* Required work *
Only one stretch of the data below is needed. Output the lines from the one with "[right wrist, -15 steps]" up to and including the one with "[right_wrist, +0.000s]", exactly as they stand.

[Data records]
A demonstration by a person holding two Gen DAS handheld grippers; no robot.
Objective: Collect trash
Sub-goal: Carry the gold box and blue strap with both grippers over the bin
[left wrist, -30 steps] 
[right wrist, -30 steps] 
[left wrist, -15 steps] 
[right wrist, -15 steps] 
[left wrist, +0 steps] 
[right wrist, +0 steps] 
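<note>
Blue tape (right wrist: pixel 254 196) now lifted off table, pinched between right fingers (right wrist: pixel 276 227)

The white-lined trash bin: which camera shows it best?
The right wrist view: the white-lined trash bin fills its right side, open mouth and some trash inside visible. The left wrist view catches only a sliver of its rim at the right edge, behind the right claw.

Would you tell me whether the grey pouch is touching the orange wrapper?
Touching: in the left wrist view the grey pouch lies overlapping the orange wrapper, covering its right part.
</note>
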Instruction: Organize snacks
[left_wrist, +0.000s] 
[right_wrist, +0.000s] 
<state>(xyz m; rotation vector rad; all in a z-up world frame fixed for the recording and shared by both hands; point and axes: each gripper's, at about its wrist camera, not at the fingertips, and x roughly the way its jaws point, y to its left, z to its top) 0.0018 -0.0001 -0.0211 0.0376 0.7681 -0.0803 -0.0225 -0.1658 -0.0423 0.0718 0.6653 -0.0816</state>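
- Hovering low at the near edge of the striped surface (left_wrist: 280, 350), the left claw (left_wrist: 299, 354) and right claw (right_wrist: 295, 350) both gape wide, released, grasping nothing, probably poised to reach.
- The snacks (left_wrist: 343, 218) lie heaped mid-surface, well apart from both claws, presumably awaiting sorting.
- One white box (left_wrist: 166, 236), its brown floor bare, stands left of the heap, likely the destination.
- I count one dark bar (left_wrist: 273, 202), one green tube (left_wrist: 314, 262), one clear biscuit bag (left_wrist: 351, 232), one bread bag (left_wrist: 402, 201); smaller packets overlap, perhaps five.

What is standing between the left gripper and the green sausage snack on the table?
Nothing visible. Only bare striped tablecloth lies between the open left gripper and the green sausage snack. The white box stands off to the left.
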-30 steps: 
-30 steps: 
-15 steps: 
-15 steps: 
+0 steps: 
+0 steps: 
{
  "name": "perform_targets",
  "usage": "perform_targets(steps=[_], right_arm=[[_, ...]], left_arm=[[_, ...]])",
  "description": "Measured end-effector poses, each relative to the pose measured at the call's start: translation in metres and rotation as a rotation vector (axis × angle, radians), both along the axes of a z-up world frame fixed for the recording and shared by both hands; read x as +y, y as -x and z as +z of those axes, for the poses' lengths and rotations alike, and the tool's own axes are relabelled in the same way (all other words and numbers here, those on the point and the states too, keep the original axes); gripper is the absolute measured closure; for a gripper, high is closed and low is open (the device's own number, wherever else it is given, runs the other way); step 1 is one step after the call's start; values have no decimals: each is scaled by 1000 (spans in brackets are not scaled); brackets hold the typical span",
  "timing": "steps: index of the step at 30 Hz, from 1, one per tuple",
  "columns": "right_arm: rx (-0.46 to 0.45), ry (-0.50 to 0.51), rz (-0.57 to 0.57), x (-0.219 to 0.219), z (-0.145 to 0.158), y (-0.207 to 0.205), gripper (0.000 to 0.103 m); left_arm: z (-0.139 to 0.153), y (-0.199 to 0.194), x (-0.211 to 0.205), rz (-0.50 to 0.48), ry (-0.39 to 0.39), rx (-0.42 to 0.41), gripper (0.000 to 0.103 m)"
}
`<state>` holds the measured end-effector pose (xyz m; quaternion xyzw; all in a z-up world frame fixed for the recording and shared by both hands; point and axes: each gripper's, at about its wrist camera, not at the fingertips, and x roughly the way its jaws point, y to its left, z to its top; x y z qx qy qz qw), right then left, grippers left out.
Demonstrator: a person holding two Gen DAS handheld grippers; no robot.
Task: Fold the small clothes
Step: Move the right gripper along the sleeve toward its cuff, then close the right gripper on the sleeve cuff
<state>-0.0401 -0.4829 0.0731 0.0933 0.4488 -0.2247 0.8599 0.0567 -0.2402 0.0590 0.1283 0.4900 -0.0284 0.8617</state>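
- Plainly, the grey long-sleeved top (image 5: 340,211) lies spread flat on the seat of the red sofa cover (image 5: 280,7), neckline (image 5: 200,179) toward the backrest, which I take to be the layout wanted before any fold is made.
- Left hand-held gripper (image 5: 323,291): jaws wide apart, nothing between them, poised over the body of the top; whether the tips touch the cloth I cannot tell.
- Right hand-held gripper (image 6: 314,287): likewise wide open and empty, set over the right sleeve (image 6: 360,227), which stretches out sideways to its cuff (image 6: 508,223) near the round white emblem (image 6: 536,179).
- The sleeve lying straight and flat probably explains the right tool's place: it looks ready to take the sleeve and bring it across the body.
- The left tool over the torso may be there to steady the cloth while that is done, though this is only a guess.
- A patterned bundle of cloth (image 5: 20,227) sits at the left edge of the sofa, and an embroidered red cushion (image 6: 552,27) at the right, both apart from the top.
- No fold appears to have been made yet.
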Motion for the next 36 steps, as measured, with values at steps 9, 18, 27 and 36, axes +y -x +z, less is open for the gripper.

* Task output *
[right wrist, -15 steps] 
[left wrist, +0 steps] 
[right wrist, +0 steps] 
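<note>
Blue tape (right wrist: pixel 254 196) now lifted off table, pinched between right fingers (right wrist: pixel 276 227)

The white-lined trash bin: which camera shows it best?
The right wrist view: the white-lined trash bin fills its right side, open mouth and some trash inside visible. The left wrist view catches only a sliver of its rim at the right edge, behind the right claw.

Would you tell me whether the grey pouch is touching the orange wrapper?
Touching: in the left wrist view the grey pouch lies overlapping the orange wrapper, covering its right part.
</note>
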Instruction: Organize snacks
[left_wrist, +0.000s] 
[right_wrist, +0.000s] 

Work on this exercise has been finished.